Classify Data and Applications by Risk Level
Not all data requires Fort Knox-style security. Create access tiers so employee devices handle low-risk collaboration while restricting sensitive assets to managed devices. Selectively disabling risky apps and extra vigilance around financials, healthcare records, and other critical data helps limit the damage if there is consumer-grade exposure.
Extend Enterprise-Grade Controls
Where possible, provide employees with secure alternatives to popular consumer apps for collaboration, messaging, and productivity. Microsoft Teams, Box.com, and other business-class options ensure better data protection while discouraging ad-hoc DIY solutions—Disable particularly high-threat services.
Increase Visibility Through Monitoring
Expand network and endpoint monitoring capabilities to identify high-risk behaviors like unauthorized app usage, suspicious logins from odd regions, abnormal resource access or data transfers. Configure alerts to trigger safeguards and quarantines to limit potential incident impacts.
Update Remote Work Policies
Finally, remote and mobile computing policies should be refreshed to address current hybrid work realities while limiting legal liability.
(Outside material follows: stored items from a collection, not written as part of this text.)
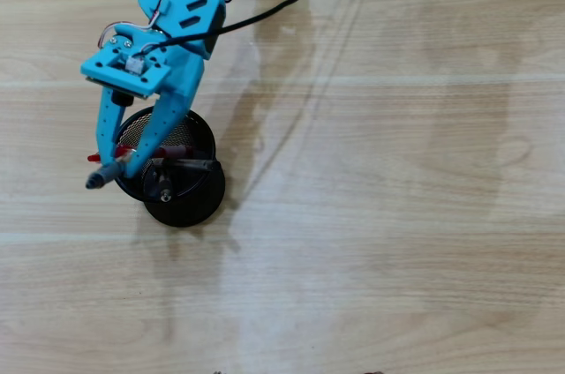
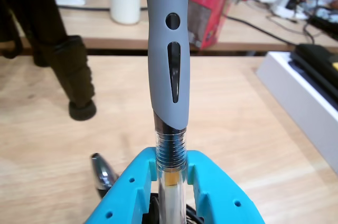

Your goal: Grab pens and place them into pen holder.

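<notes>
Currently the held pen (image 2: 169, 102), clear-barrelled with a grey rubbery grip, sits clamped in the blue gripper (image 2: 171, 179); the wrist view shows both fingers pressed against the clear barrel just below the threaded collar, so the pincer is closed down to pen width and has firm hold. Seen from overhead, that pen (image 1: 104, 176) lies nearly level, its grey end sticking out past the left rim of the pen holder (image 1: 196, 206), with the gripper (image 1: 125, 159) right over the holder's left edge. Black mesh cup, standing on the wooden table (image 1: 397, 215); inside it are other pens, a dark one (image 1: 190, 164) lying across the mouth and a red-tipped one (image 1: 94, 158) poking out just left of the rim beside the held pen. A metallic pen tip (image 2: 101, 171) shows at lower left of the gripper in the wrist view. How many pens are inside I cannot tell. No loose pens lie elsewhere on the table around the holder. Step in hand, by my reading: delivery of what looks like the last pen. Next move calls for tipping the pen more upright or shifting it right, over the cup's opening, before letting go; released as it lies, it could balance on the rim or roll off outside.
</notes>
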Robot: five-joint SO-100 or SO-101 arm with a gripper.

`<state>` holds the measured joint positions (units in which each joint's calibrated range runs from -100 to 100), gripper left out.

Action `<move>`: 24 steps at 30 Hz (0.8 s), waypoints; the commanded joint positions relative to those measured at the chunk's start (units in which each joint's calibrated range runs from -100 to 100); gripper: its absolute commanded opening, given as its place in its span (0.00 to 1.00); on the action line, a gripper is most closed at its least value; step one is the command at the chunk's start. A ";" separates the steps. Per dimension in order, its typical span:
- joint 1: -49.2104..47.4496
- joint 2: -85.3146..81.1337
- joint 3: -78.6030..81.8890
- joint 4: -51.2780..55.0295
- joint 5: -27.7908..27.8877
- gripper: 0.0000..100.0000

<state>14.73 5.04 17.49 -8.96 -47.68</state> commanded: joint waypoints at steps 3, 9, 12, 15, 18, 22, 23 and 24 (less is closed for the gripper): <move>0.43 -1.15 -0.87 -1.66 -0.20 0.09; 0.35 -1.15 -0.96 -1.66 0.11 0.09; 0.35 -1.49 -1.51 -1.66 0.32 0.09; -2.15 -4.70 -2.32 -0.88 3.30 0.05; -7.47 -9.94 -1.05 3.16 9.41 0.04; -14.73 -23.55 9.09 23.10 15.27 0.04; -15.94 -28.20 14.07 27.14 16.47 0.04; -16.75 -33.69 20.13 30.40 17.78 0.04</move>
<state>1.39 -11.30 24.57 6.72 -34.27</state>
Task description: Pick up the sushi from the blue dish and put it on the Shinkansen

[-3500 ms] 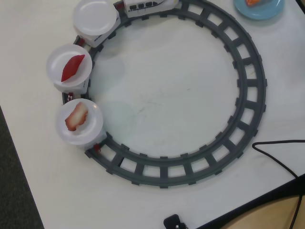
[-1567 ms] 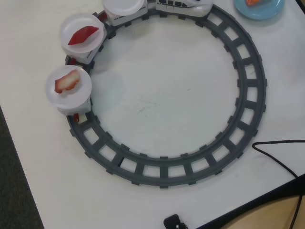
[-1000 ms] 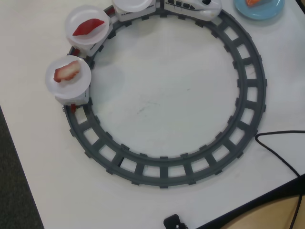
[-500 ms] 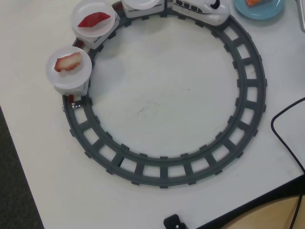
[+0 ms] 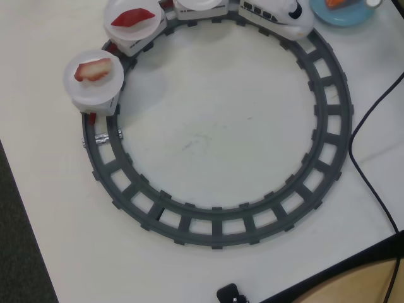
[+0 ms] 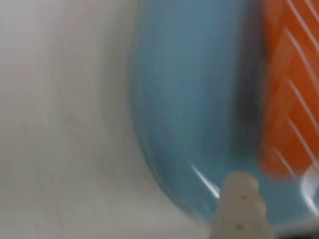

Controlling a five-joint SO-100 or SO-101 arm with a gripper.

Include strong BYOD guidance, app approval procedures, mandatory security training, and other best practices.
Final Word
The sudden shift to remote work has led to a shadow IT explosion, posing serious security risks. Employees who piece together ad-hoc workarounds to maintain productivity unintentionally open dangerous backdoors into company networks and data.
IT teams have an urgent mandate to address this growing chaos before it causes irreparable damage. But cracking down with an iron fist or ignoring the problem is unlikely to work. Employees simply want tools that enable them to perform efficiently. The key is to balance control and flexibility, fostering a culture of security awareness and collaboration that benefits everyone.